## ACTION ITEM:
Return only those lines of the listing that hold the word "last".
:::::
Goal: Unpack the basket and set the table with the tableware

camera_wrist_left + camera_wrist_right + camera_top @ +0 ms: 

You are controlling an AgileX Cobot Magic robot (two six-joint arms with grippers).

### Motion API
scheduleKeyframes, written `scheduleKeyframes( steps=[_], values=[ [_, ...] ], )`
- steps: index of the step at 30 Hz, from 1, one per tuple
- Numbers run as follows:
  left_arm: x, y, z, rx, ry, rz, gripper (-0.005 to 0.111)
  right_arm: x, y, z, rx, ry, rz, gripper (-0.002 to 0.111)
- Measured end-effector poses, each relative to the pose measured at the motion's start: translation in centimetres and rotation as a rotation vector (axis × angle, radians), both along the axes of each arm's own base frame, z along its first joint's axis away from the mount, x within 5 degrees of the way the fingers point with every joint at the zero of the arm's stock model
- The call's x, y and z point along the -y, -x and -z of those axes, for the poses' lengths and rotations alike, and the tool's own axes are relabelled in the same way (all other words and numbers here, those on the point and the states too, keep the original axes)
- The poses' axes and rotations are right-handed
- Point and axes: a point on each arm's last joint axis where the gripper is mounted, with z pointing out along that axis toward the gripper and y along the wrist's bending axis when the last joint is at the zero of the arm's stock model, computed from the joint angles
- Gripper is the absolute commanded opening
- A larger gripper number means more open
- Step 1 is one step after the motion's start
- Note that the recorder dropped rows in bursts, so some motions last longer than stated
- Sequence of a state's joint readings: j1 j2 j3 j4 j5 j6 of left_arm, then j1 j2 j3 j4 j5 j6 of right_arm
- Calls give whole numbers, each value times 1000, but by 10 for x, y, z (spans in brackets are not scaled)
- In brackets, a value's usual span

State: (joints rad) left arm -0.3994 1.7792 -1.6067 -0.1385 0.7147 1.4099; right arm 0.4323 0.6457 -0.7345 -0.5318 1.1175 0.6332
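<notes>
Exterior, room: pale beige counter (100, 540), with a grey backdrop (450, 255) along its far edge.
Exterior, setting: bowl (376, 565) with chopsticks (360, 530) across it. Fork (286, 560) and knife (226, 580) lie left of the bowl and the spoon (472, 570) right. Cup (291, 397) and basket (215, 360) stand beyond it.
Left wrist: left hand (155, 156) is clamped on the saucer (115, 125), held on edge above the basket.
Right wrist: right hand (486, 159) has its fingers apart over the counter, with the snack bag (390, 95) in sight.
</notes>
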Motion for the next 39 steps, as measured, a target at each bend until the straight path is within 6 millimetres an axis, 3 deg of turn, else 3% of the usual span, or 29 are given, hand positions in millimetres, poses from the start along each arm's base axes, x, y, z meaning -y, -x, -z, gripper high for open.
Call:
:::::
## TASK ANSWER:
- Point and axes: a point on each arm's last joint axis where the gripper is mounted, with z pointing out along that axis toward the gripper and y along the wrist's bending axis when the last joint is at the zero of the arm's stock model, computed from the joint angles
- Note that the recorder dropped rows in bursts, so some motions last longer than stated

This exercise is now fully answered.